The prognostic value of the IASLC/ATS/ERS classification of lung ADC has been validated in several retrospective studies.3,5–7 Yoshizawa et al recently reported a significant correlation between EGFR mutations and adenocarcinoma in situ/minimally invasive adenocarcinoma/lepidic/papillary subtypes, and KRAS mutation and mucinous subtypes.6 Kadota et al demonstrated that immunoreactions of thyroid transcription factor-1 differ depending on the predominant structural subtype.32 In the current study, the histologic subtype appeared to be correlated with specific CSC-related marker expression. The novel classification of lung ADC has important implications, not just for predicting patient prognosis, but also for genetic alterations and molecular biology, and plays a pivotal role as a common language between oncologists/pulmonologists, pathologists, radiologists, molecular biologists, and thoracic surgeons.
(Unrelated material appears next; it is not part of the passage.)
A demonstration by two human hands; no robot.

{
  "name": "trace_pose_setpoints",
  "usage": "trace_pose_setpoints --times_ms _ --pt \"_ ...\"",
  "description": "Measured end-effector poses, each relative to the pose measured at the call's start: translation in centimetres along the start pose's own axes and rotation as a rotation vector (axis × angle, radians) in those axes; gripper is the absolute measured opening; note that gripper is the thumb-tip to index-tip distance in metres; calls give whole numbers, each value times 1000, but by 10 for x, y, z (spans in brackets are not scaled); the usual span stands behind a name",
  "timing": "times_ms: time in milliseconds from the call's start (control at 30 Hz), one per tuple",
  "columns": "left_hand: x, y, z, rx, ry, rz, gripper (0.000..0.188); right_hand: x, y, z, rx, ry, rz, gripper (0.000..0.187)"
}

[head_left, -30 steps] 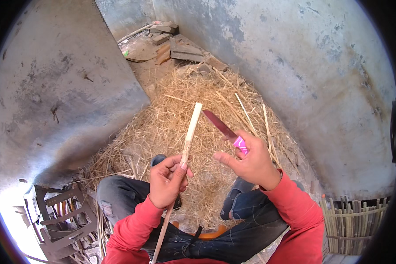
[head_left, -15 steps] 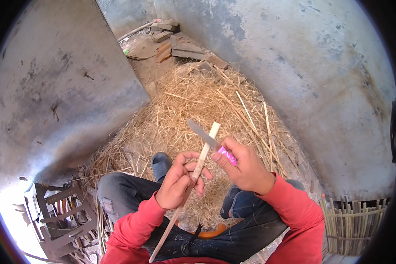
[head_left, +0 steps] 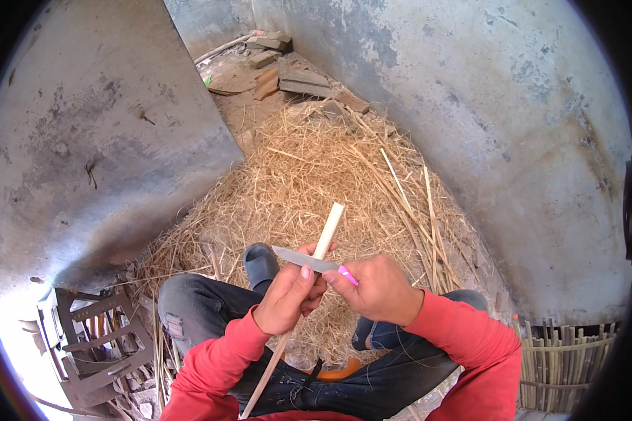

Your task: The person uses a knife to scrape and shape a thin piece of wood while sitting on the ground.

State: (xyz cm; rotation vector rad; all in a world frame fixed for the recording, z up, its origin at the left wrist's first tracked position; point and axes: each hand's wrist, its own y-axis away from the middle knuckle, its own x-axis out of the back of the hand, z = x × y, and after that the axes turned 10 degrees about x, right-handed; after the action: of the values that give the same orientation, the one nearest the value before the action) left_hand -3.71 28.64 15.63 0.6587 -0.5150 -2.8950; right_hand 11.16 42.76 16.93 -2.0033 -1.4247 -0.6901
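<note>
Knife blade laid across a pale strip held between two closed hands

The long, narrow strip (head_left: 328,231) looks like split wood or bamboo: browner along its lower length, cream-coloured and smooth toward its squared upper end. Across it lies the knife (head_left: 305,260), with a flat grey metal blade, a pointed tip and a pink-and-white handle.

The left hand (head_left: 288,295) is curled closed around the middle of the strip, its thumb just beside the blade. The strip runs through that grip, its lower end slanting back toward the body and its upper end standing clear beyond the fingers. The right hand (head_left: 380,288), just right of the strip, is wrapped firmly around the knife handle. Blade and left fingers together hide part of the strip's middle.

Worn dark trousers (head_left: 211,305) spread to both sides of the strip's lower part, and a rounded grey slipper (head_left: 261,265) shows to its left. Farther left of the strip is a dark slatted frame (head_left: 109,347); well to its right, a bundle of upright sticks (head_left: 565,365) bound by bands. Beyond its upper end spreads a tangle of curly, straw-coloured shavings (head_left: 295,182), then rough bricks (head_left: 263,58) and a stained, patchy plaster wall (head_left: 470,105).
</note>
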Motion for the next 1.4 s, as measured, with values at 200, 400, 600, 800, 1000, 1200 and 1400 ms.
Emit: trace_pose_setpoints --times_ms 200,400,600,800,1000,1200,1400 --pt "-2 -3 -21 -41 -141 120 46 0 -5 17 117 246 142 46" --pt "-5 0 -14 15 -80 180 35 20 -22 39 -25 399 196 57" --pt "-11 11 -19 -76 -168 107 33 95 -25 77 -241 390 580 56" --pt "0 7 -17 -81 -265 228 26 23 -8 6 37 123 207 48" --pt "0 4 -24 -82 -447 359 20 3 -6 12 120 228 120 48" --pt "-17 17 -20 -55 -402 113 20 71 -25 73 -186 285 374 58" --pt "-7 12 -9 39 -323 214 18 40 -13 17 -81 -28 325 51"
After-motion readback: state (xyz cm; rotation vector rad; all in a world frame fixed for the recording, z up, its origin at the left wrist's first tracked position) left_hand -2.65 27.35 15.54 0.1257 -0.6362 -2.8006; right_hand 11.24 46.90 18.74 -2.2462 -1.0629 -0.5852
In conclusion, although this study is limited because the number of patients was relatively small, the expression of ALDH1A1 is an independent predictor of overall survival. Moreover, the frequency of ALDH1A1-positive ADCs that were papillary predominant was higher than for solid predominant, and AK1C1 expression was found to be significantly lower in papillary predominant ADCs than in noninvasive or solid predominant ADCs, suggesting that the comprehensive histologic subtyping approach in the IASLC/ATS/ERS classification provides new molecular biology insights regarding CSC theory.